I have to admit, I was ever so slightly terrified that Kick-Ass 2 would be a let-down in some way, especially after some decidedly middling reviews, but I loved every single second of it. Having invested in the first film so heavily, I avoided the comics for fear of spoiling its events, and it really paid off, as there are so many shocking events that the film still managed to knock me sideways a few times. The twist on the traditional Mean Girls high school tale was especially great, and I could have watched an entire film based just on that.
There’s a real sense of believability to the escalating events, and it’s fair to say that the majority of the film is carried on the diminutive shoulders of Chloë Grace Moretz, who already proved to be an actress ahead of her years in the original, and here, she's quite simply excellent. Her character of Mindy/Hit-Girl has the most interesting journey, which would never have worked in the hands of a lesser actress, with too many highlights to name here (I wouldn’t want to spoil anything) but her ninja try-outs might be one of the greatest things I’ve ever seen.

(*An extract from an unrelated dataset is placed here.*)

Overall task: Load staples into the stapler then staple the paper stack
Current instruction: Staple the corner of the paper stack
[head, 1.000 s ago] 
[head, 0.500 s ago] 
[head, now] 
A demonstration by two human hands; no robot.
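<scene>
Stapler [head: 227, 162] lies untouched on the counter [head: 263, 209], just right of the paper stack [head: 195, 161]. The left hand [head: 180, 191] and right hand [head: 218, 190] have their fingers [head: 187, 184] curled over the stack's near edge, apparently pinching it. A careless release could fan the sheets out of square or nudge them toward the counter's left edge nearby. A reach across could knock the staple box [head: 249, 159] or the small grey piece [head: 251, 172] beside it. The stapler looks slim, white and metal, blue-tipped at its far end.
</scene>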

Elsewhere, there are plenty of great performances, and it was especially fun watching John Leguizamo playing such a straight role in an otherwise flamboyant flick. In fact, it’s the charisma and likeability of the stars that give real heft to the emotional core at the heart of Kick-Ass 2. There will always be plenty of easy chances to focus on the violence in such a film (hello Daily Mail), of which there’s enough to sate anyone’s bloodlust, but the violence itself wouldn’t have any impact without an investment in the characters, and that’s what really stands out in Kick-Ass 2 – character.
If you haven’t seen it yet for whatever reason, it’s out next week on DVD.
Action highlight: The first team outing of Justice Forever.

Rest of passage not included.